Fuyu persimmons can be used in salads, like this Apple Pomegranate Persimmon Salad, added to breakfast cereal, or frozen to use in smoothies. You can bake with them too, as you would apples.

Fuyu persimmons will keep for months if stored in a dry, dark, cool place. If set on a counter to ripen, eventually they will soften a bit. At this point you can purée the fruit and use it for recipes that call for persimmon purée.

Hachiya persimmons

Hachiya persimmons tend to be a little larger than Fuyu and are more acorn shaped.

Hachiya Persimmons

Acorned-shaped unripe Hachiya persimmons

The main difference between hachiya persimmons and fuyus is that hachiyas are extremely astringent until they are completely soft and ripe.

If you bite into a hard, unripe hachiya, you’ll never forget it! Talk about mouth puckering.

When a hachiya is ripe, it’s wonderfully sweet.
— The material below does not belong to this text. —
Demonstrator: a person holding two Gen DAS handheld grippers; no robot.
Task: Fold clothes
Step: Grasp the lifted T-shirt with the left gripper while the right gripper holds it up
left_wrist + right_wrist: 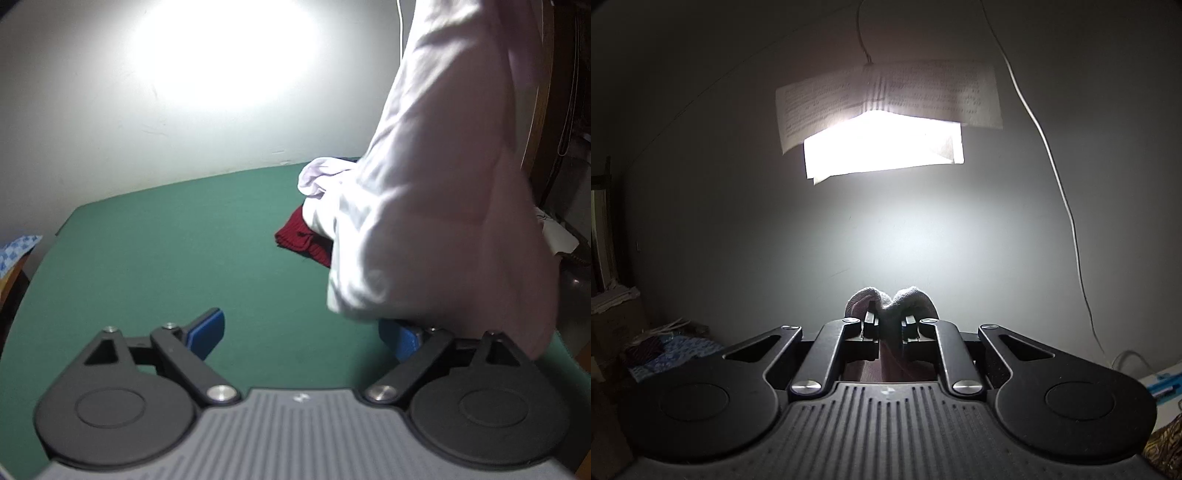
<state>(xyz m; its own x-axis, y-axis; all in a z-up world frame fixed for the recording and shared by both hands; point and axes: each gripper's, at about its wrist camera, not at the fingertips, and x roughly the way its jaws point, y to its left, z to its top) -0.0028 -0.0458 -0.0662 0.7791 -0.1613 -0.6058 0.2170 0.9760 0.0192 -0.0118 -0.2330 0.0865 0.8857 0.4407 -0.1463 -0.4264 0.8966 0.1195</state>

To ripen a hachiya persimmon, just leave it out on the counter and wait. (You can speed up the ripening process by putting the persimmon in a bag with a ripe banana.) Eventually the persimmon will get so ripe you can squeeze it like an over-ripe tomato.

Ripe Hachiya Persimmon

Ripe and ready to eat Hachiya persimmon

When you break into a ripe Hachiya, the flesh is soft and pudding-like. Just scoop it out with a spoon. You can eat it straight like that, or save the pulp for baking.

You can freeze the pulp for cooking with later. (I like to measure out the pulp in amounts that I know I’m going to want to use, like 1/2 cup or 1 cup measures.

Hachiya Persimmon

Scoop the ripe pulp of a Hachiya persimmon out with a spoon

The sweet ripe pulp of Hachiya persimmons is used for making dishes like persimmon cookies or persimmon pudding cake.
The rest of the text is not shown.